What should you recommend?

  1. JSON
  2. CSV
  3. Apache Avro
  4. Apache Parquet

Answer(s): D

Explanation:

Parquet, an open-source file format for Hadoop, stores nested data structures in a flat columnar format.

Compared to a traditional approach where data is stored in a row-oriented approach, Parquet file format is more efficient in terms of storage and performance.

It is especially good for queries that read particular columns from a “wide” (with many columns) table since only needed columns are read, and IO is minimized.

Incorrect:
Not C:
The Avro format is the ideal candidate for storing data in a data lake landing zone because:

1. Data from the landing zone is usually read as a whole for further processing by downstream systems (the row-based format is more efficient in this case).

2. Downstream systems can easily retrieve table schemas from Avro files (there is no need to store the schemas separately in an external meta store).
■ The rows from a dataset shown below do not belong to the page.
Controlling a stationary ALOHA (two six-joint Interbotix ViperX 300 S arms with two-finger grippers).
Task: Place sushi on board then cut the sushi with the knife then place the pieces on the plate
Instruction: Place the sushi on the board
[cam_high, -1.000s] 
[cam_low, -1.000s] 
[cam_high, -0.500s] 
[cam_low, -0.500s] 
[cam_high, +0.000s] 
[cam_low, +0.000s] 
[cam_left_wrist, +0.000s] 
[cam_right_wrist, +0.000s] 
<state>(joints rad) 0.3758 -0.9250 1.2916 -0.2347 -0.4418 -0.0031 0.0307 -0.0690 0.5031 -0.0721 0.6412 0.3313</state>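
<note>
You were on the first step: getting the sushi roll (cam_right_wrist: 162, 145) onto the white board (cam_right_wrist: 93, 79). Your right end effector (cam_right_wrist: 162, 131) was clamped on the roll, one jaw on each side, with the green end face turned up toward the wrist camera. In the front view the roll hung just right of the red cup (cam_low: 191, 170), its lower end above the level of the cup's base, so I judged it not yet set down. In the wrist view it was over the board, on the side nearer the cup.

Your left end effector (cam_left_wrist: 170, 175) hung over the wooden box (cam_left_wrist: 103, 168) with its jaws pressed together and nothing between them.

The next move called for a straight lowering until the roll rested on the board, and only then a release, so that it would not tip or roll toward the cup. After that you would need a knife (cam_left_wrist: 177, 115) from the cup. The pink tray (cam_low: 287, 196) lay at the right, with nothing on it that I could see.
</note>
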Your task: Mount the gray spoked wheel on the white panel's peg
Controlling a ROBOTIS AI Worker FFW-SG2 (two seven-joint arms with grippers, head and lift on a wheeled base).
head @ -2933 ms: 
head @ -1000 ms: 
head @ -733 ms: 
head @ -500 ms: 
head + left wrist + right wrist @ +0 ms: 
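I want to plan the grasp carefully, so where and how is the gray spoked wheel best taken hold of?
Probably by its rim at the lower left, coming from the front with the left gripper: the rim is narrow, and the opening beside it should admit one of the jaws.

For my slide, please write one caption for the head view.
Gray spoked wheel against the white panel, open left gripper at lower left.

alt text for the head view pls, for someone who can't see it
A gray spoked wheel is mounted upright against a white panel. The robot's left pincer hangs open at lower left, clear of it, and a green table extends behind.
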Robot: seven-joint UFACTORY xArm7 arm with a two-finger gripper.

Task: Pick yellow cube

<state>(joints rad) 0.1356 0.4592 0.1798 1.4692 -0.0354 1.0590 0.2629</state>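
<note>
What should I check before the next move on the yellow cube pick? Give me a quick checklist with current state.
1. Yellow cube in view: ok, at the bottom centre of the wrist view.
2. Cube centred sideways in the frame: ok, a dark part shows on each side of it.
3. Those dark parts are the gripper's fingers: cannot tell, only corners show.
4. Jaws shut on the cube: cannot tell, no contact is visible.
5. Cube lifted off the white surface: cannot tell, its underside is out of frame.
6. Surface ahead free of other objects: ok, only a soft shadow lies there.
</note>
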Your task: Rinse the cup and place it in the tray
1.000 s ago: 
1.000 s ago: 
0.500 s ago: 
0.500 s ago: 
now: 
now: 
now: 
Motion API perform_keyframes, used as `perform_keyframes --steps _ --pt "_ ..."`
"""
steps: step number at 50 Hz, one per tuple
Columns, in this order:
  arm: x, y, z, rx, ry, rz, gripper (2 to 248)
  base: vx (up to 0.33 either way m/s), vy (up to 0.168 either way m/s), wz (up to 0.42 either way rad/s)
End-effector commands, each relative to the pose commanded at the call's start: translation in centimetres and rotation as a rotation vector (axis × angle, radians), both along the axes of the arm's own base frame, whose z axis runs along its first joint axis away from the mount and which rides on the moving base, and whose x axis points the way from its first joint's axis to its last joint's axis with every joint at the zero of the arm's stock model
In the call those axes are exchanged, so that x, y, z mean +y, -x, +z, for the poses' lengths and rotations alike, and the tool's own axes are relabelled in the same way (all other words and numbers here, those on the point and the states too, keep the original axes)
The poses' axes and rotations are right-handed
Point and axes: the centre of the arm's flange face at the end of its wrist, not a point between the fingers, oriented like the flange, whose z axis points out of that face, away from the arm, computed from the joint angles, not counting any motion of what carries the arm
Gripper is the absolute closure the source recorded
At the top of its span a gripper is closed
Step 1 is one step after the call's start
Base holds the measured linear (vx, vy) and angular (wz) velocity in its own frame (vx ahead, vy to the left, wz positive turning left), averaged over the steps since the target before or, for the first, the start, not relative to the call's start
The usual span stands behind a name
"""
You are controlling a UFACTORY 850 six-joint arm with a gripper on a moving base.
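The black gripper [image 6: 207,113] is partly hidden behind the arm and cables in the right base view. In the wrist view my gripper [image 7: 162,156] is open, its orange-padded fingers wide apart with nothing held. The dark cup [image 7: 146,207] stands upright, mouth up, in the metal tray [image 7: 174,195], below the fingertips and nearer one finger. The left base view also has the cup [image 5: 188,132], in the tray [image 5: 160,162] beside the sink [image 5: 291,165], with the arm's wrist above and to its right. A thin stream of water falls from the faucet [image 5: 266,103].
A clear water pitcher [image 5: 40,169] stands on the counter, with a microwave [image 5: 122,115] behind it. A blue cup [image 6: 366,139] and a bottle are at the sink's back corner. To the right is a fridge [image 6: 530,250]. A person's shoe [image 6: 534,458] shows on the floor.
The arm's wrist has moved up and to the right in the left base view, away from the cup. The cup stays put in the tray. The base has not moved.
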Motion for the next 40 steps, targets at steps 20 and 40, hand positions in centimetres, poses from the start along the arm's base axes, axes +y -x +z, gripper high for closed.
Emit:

3. Any source schema change is easily handled (schema evolution).


Reference:

https://www.clairvoyant.ai/blog/big-data-file-formats



Note: This question is part of a series of questions that present the same scenario. Each question in the series contains a unique solution that might meet the stated goals. Some question sets might have more than one correct solution, while others might not have a correct solution.

After you answer a question in this section, you will NOT be able to return to it. As a result, these questions will not appear in the review screen.

You have an Azure Storage account that contains 100 GB of files. The files contain rows of text and numerical values. 75% of the rows contain description data that has an average length of 1.1 MB.

You plan to copy the data from the storage account to an enterprise data warehouse in Azure Synapse Analytics.

You need to prepare the files to ensure that the data copies quickly.

Solution: You modify the files to ensure that each row is less than 1 MB.
Does this meet the goal?

  1. Yes
  2. No

Answer(s): A

Explanation:

Polybase loads rows that are smaller than 1 MB.

Note on Polybase Load: PolyBase is a technology that accesses external data stored in Azure Blob storage or Azure Data Lake Store via the T-SQL language.

Extract, Load, and Transform (ELT)
Extract, Load, and Transform (ELT) is a process by which data is extracted from a source system, loaded into a data warehouse, and then transformed.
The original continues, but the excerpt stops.